Everything is a lagrangian submanifold (A. Weinstein's lagrangian creed...) Indeed, every manifold is the lagrangian zero section of its cotangent bundle ;)
But more serious: Weinstein's tubular neighbourhood theorem states that every lagrangian submanifolds submanifold in a symplectic manifold has a neighbourhood symplectomorphic to a neighbourhood of the zero section of the cotangent bundle.
Occurences of lagrangian submanifolds are indeed manifold: they arise as semiclassical support for certain FIO's and can also be thought of as semiclassical version of states in quantum mechanics a la via the WKB expansion. This point of view is exemplified a lot in the nice booklet of Bates and Weinstein.

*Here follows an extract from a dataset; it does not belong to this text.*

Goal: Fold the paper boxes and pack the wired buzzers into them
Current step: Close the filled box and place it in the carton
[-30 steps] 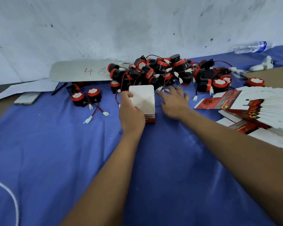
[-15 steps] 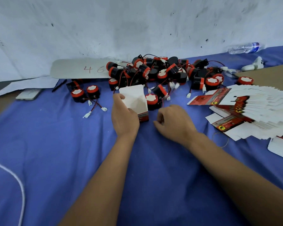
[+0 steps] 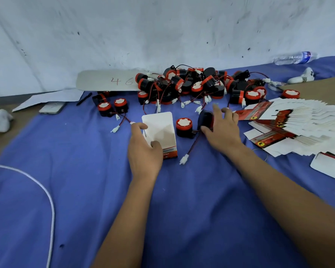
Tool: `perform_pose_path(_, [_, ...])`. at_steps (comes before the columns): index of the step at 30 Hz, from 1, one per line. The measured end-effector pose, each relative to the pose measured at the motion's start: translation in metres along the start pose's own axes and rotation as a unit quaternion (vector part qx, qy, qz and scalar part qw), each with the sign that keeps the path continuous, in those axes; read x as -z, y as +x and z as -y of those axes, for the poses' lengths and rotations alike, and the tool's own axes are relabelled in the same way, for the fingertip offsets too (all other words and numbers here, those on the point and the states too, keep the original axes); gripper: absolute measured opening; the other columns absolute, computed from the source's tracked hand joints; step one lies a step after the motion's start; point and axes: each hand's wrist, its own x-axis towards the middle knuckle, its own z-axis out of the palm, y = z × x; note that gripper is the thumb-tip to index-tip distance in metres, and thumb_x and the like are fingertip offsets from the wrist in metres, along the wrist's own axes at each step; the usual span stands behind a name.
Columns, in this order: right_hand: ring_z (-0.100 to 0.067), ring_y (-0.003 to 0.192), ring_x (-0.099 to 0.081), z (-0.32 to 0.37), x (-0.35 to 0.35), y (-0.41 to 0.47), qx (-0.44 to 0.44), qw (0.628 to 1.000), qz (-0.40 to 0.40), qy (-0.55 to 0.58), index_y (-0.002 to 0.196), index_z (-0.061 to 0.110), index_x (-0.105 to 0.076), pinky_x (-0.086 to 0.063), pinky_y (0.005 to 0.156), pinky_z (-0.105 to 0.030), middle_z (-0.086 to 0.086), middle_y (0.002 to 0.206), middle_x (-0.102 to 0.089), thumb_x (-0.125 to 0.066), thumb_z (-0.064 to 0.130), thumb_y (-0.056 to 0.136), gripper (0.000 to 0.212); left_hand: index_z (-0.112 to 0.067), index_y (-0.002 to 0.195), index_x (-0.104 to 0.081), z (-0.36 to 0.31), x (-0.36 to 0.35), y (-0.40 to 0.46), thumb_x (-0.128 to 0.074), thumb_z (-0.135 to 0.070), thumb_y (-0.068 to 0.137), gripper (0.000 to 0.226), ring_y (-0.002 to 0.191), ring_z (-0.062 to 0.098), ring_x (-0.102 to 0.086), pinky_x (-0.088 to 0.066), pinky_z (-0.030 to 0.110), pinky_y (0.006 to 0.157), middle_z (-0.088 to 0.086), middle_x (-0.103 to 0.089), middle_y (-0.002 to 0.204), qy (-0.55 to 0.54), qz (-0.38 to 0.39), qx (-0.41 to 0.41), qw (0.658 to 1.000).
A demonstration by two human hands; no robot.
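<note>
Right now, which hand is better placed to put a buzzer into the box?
The right hand. It already holds a buzzer just right of the box, while the left hand grips the box.

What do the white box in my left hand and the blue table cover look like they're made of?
The box looks like thin matte card: flat white panels, a printed red band. The table cover looks like woven cloth, matte blue with soft wrinkles, though the weave is too fine to confirm.

We see a blue-covered surface (image 3: pixel 89 190) carrying a heap of buzzers (image 3: pixel 197 84), fanned flat boxes (image 3: pixel 302 120), a phone (image 3: pixel 51 107), a pen (image 3: pixel 84 99) and a white cable (image 3: pixel 45 192).
</note>
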Motion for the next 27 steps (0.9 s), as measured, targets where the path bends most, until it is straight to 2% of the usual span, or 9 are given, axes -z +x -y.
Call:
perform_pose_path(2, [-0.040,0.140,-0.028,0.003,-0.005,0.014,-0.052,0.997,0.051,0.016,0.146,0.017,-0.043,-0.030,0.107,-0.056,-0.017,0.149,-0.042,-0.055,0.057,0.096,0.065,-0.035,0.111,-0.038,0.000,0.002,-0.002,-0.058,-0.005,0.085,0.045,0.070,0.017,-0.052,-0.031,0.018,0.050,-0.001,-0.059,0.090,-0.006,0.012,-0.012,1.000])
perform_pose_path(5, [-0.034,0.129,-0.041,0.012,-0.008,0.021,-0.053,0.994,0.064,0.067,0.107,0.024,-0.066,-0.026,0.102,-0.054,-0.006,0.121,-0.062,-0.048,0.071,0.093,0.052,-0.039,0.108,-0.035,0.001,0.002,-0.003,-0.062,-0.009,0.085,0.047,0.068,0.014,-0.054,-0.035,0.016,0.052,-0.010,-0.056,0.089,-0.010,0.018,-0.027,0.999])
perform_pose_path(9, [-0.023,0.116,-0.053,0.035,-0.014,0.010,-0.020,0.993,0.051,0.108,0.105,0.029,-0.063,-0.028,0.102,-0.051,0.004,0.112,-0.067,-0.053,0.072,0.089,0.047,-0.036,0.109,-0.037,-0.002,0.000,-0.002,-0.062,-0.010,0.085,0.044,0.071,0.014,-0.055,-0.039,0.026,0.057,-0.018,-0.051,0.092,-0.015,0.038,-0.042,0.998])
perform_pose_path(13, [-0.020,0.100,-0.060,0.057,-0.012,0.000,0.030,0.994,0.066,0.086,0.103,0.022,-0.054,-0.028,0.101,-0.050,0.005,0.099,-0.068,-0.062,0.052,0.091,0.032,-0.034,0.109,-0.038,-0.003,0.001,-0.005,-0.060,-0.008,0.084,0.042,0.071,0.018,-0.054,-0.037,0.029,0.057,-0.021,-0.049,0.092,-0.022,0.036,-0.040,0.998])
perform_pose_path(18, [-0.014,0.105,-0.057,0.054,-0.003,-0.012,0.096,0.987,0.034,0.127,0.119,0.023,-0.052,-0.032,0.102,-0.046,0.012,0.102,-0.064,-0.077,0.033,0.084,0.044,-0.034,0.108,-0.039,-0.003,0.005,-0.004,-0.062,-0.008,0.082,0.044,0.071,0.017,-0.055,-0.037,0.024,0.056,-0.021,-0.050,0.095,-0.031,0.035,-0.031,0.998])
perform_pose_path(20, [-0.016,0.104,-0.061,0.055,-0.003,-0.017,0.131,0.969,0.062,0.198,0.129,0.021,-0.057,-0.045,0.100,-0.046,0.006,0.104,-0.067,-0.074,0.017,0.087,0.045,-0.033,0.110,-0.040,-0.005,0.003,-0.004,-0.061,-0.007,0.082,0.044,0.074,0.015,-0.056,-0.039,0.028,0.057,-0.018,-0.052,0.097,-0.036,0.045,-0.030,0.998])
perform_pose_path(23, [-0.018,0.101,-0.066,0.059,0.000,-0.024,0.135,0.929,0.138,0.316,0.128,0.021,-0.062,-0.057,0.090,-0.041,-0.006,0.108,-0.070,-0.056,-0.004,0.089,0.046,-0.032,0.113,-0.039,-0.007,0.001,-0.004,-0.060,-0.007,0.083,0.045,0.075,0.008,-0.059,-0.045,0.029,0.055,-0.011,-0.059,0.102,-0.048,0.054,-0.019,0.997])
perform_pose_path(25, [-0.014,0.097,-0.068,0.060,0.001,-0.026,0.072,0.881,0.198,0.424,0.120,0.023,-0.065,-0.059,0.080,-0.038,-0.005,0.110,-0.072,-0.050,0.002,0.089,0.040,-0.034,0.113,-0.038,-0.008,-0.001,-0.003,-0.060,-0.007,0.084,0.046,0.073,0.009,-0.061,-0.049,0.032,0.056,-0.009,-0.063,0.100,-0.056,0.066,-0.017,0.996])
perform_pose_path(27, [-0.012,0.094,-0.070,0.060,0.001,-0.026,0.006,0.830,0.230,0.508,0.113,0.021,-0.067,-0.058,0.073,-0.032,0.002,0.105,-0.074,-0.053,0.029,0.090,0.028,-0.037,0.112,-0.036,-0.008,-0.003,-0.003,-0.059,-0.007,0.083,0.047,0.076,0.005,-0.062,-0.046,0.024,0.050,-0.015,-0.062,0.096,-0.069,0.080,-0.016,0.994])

Another occurence of coisotropics is in constraint mechanics: In Dirac's theory of constraints a coisotropic submanifold is what he calls a first class constraint. They arise very often in geometric mechanics with degenerate Lagrangians etc.

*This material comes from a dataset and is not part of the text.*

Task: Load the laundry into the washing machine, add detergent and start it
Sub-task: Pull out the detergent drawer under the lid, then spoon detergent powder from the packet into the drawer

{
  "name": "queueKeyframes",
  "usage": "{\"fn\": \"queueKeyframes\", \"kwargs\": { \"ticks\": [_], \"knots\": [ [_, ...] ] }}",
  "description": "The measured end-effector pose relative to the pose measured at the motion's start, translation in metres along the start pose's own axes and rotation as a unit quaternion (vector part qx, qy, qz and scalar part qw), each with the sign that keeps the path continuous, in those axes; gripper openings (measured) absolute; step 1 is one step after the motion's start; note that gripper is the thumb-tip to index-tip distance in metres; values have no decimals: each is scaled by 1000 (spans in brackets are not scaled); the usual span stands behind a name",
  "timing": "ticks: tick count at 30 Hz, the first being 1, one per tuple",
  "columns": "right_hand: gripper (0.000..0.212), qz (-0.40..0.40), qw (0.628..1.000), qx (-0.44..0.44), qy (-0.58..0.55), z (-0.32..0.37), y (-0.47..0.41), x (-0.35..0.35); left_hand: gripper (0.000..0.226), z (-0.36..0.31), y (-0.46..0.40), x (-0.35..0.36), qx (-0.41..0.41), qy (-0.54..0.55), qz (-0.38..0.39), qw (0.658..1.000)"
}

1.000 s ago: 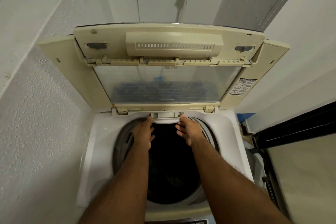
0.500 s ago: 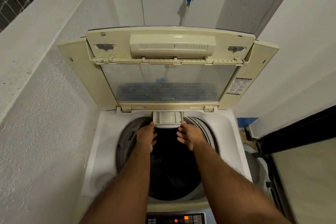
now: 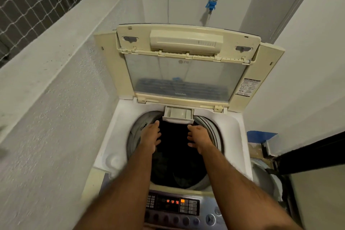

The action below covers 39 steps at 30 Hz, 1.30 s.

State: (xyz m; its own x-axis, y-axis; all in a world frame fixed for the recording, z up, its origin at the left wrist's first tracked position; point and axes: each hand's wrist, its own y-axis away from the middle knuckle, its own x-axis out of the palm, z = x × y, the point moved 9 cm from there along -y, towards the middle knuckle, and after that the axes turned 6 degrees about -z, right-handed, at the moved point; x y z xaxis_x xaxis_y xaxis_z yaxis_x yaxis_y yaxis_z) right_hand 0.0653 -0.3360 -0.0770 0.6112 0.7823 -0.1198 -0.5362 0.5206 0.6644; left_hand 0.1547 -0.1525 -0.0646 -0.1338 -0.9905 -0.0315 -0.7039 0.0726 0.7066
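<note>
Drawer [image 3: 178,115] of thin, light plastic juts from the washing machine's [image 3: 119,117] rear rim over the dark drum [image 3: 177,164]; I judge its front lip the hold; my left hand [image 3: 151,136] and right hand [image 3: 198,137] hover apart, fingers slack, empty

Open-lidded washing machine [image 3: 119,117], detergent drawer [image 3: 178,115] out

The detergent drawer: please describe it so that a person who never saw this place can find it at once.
Start at the top-loading washing machine with its cream lid standing open. Look at the back edge of the round drum opening, just below the lid's hinges. There the detergent drawer juts forward over the dark drum: a small pale rectangular tray, the only thing overhanging the opening.
</note>
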Motion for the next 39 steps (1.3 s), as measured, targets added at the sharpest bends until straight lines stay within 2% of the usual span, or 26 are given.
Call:
{"fn": "queueKeyframes", "kwargs": {
  "ticks": [2, 4, 8, 11, 13, 21, 28, 33, 35, 39],
  "knots": [
    [23, 6, 996, -50, 72, 5, 6, 1, 39, -1, 13, -10, 35, -3, -12, 999],
    [25, 4, 980, -111, 163, 13, 13, 0, 16, -4, 28, -20, 84, -20, -39, 995],
    [31, 22, 919, -239, 312, 38, 41, 8, 18, -19, 65, -37, 205, -100, -95, 969],
    [37, 43, 881, -305, 360, 59, 68, 20, 18, -33, 95, -50, 270, -156, -126, 942],
    [36, 59, 857, -349, 374, 72, 89, 32, 32, -40, 115, -64, 293, -180, -152, 926],
    [41, 134, 790, -465, 377, 124, 168, 110, 39, -97, 210, -129, 417, -266, -243, 834],
    [30, 223, 739, -573, 275, 175, 282, 188, 36, -153, 315, -196, 532, -296, -308, 731],
    [19, 279, 728, -593, 202, 193, 356, 242, 36, -168, 369, -265, 568, -305, -368, 670],
    [17, 270, 745, -584, 175, 200, 364, 257, 39, -171, 379, -288, 568, -309, -381, 661],
    [36, 250, 771, -560, 170, 204, 377, 298, 37, -171, 392, -354, 545, -314, -422, 653]
  ]
}}
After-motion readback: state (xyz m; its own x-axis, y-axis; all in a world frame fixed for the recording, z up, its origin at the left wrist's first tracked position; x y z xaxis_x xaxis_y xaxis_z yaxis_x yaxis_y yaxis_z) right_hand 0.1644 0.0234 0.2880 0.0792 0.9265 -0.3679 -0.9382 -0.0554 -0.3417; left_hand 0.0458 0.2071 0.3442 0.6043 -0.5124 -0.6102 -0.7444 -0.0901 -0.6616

They are also the natural starting point for reduction: this is perhaps the more modern "coisotropic creed" of Lu (everything is a...)
Finally, to make the deformation quantization aspects a bit more precise: if you are looking for a submanifold $C \subseteq M$ in a Poisson manifold with star product $\star$ which allows for a (say) left module structure on $C^\infty(C)[[\hbar]]$ in such a way that the zeroth order of the module structure is the usual multiplication by the restriction, then you can show quite easily that $C$ has to be coisotropic. Martin Bordemann has a nice point of view how this relates to a theory of quantizing reduciton etc. in his (french!) big preprint :) In particular, the classical vanishing ideal becomes deformed into a left ideal for the star product (this was, I guess, essentially Lu's suggestion)
Note however, that there are other left ideals not of this form, e.g. the Gel'fand ideals of positive functionals, which can be much smaller.
The role of the lagrangian submanifolds $L$ in this context is that the corresponding representation of on $C^\infty(L)[[\hbar]]$ becomes "irreducible" in a meaningful way (trivial commutant in the local operators). However, this only makes sense in the symplectic surrounding. In a truely truly Poisson manifold, only coisotropic makes sense.